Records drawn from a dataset
-*-
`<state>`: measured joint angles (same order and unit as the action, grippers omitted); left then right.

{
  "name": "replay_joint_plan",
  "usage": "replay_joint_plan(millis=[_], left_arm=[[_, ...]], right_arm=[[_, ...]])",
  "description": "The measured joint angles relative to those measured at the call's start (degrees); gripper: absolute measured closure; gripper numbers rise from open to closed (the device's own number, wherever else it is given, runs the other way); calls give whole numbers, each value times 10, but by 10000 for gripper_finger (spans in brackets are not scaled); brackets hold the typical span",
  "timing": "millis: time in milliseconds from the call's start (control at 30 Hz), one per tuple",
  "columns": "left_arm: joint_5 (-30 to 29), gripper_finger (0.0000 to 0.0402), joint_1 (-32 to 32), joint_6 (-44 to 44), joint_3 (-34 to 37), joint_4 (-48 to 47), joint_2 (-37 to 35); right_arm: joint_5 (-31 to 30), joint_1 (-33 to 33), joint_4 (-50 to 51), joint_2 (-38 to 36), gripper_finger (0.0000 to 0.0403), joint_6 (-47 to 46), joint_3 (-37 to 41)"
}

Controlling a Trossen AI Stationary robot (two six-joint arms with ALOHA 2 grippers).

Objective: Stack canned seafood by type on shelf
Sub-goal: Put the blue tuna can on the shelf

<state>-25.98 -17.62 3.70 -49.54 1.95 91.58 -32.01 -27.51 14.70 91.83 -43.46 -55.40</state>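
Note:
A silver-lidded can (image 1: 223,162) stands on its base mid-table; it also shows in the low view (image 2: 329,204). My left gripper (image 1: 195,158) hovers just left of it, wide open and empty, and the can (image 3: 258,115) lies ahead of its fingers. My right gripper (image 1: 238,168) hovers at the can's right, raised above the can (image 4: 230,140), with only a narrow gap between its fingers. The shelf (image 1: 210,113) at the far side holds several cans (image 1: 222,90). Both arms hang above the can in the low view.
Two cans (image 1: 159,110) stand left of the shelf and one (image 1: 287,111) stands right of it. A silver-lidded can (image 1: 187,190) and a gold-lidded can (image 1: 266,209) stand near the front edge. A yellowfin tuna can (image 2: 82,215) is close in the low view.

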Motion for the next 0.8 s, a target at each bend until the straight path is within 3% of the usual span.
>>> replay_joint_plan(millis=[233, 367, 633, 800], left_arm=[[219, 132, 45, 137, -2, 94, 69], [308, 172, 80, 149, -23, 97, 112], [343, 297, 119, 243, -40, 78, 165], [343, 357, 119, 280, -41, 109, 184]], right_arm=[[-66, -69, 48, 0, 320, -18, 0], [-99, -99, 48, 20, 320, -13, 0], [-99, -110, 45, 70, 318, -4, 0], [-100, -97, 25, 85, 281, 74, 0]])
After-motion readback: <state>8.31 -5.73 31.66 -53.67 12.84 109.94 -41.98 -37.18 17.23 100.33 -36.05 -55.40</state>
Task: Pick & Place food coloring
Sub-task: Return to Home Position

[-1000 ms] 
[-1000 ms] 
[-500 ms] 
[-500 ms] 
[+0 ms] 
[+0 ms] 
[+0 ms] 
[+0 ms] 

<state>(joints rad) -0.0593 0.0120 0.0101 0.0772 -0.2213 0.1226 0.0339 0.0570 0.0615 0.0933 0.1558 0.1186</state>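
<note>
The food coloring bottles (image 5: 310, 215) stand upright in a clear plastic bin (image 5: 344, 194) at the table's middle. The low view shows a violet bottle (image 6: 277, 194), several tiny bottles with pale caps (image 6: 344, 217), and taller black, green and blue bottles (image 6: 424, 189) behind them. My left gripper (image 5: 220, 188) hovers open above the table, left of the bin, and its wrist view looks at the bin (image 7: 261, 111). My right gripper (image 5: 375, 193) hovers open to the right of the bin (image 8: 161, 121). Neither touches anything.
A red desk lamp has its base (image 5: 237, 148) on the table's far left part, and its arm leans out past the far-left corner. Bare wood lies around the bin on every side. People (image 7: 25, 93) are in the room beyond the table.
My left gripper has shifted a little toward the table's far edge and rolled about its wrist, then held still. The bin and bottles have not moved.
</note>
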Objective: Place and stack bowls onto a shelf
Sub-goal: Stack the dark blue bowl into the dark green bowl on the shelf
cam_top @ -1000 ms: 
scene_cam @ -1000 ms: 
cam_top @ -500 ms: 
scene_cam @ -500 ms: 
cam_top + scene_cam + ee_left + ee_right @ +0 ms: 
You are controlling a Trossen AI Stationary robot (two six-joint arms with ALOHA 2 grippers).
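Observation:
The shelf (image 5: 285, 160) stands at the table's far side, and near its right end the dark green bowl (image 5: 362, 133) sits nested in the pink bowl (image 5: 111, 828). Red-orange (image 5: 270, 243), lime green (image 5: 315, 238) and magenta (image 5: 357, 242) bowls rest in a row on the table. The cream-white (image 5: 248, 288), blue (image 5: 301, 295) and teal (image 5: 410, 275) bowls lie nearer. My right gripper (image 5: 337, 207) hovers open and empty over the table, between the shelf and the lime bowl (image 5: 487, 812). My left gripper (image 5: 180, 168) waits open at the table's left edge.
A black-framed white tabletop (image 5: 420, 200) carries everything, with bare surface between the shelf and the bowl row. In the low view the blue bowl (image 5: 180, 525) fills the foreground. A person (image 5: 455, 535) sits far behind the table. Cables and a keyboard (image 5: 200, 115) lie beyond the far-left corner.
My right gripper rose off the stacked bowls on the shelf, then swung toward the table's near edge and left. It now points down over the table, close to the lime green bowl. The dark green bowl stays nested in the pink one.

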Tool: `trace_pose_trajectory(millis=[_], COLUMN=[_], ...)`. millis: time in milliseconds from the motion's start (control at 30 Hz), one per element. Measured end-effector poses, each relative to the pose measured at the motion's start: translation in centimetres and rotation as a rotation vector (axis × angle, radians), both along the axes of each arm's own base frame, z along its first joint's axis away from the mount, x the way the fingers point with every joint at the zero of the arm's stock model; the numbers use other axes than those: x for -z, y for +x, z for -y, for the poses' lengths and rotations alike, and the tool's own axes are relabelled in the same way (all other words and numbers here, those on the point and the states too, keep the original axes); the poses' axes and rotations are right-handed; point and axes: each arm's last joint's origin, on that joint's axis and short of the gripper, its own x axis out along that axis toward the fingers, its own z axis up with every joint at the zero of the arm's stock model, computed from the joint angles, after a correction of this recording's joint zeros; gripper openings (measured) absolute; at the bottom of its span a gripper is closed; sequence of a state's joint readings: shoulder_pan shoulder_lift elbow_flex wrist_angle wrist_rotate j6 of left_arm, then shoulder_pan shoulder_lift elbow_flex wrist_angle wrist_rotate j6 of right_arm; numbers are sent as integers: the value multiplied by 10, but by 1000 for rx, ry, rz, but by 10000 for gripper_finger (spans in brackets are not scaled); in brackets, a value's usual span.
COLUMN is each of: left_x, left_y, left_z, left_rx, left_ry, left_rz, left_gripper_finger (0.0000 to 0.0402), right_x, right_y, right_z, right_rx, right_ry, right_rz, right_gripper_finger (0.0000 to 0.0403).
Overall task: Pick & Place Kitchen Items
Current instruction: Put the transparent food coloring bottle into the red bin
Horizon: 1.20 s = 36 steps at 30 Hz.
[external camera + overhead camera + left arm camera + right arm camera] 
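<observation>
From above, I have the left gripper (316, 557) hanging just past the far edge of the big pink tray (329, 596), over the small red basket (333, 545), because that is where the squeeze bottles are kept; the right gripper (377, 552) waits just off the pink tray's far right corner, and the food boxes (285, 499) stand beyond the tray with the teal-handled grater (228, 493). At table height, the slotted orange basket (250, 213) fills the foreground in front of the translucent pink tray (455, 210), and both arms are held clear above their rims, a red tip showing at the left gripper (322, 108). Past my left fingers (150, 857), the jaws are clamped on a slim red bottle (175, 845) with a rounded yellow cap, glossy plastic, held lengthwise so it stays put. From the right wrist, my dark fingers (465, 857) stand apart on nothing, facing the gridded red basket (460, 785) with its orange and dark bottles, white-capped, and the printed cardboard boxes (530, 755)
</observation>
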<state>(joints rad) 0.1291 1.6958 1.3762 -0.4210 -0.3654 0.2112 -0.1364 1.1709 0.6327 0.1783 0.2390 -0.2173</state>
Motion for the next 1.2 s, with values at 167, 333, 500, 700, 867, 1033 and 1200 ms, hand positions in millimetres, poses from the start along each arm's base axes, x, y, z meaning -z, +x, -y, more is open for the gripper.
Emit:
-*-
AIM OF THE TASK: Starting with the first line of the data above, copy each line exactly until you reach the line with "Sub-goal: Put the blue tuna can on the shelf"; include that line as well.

THE ANSWER:
`<state>`: measured joint angles (same order and unit as the action, grippers omitted); left then right.

{
  "name": "replay_joint_plan",
  "usage": "replay_joint_plan(millis=[_], left_arm=[[_, ...]], right_arm=[[_, ...]])",
  "description": "The measured joint angles relative to those measured at the call's start (degrees); gripper: absolute measured closure; gripper numbers rise from open to closed (the device's own number, wherever else it is given, runs the other way); calls give whole numbers, each value times 10, but by 10000 for gripper_finger (spans in brackets are not scaled); brackets hold the typical span",
  "timing": "millis: time in milliseconds from the call's start (control at 30 Hz), one per tuple",
  "columns": "left_arm: joint_5 (-30 to 29), gripper_finger (0.0000 to 0.0402), joint_1 (-32 to 32), joint_6 (-44 to 44), joint_3 (-34 to 37), joint_4 (-48 to 47), joint_2 (-37 to 35); right_arm: joint_5 (-31 to 30), joint_1 (-33 to 33), joint_4 (-50 to 51), joint_2 (-38 to 36), gripper_finger (0.0000 to 0.0403), joint_6 (-47 to 46), joint_3 (-37 to 41)"
}

Controlling a Trossen AI Stationary robot (two six-joint arms with ALOHA 2 grippers).

Objective: Stack canned seafood by type on shelf
Sub-goal: Put the blue tuna can on the shelf

What has been written completes the answer.